● EXERCISE OBJECTIVE: Print nothing but the lines from the start of the listing below through the line that contains "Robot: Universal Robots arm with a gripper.". Do not include the pictures.

● COLLECTED MATERIAL:
_ _ _ _ _ _ _

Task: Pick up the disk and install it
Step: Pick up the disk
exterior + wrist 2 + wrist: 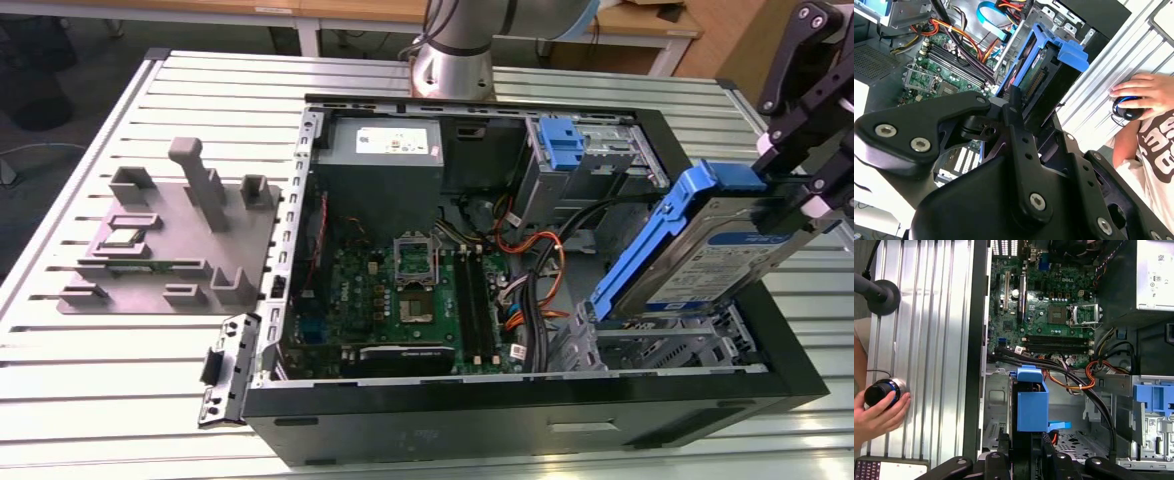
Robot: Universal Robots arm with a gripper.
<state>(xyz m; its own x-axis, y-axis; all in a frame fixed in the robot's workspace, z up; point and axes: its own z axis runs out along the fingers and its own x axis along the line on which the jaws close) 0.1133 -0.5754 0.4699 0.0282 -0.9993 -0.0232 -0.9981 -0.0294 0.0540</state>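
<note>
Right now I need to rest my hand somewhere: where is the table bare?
Bare table lies around the grey fixture at the exterior view's left, up to the case. Inside the case is crowded: cables, board, disk in the tool.

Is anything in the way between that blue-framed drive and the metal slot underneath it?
Nothing visible does. The gripper holds the disk tilted, its lower end at the open metal bay. The black and orange cables run beside the bay, not visibly under the disk.
</note>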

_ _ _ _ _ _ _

● FINAL ANSWER:
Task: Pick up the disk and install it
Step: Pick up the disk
exterior + wrist 2 + wrist: 
Robot: Universal Robots arm with a gripper.

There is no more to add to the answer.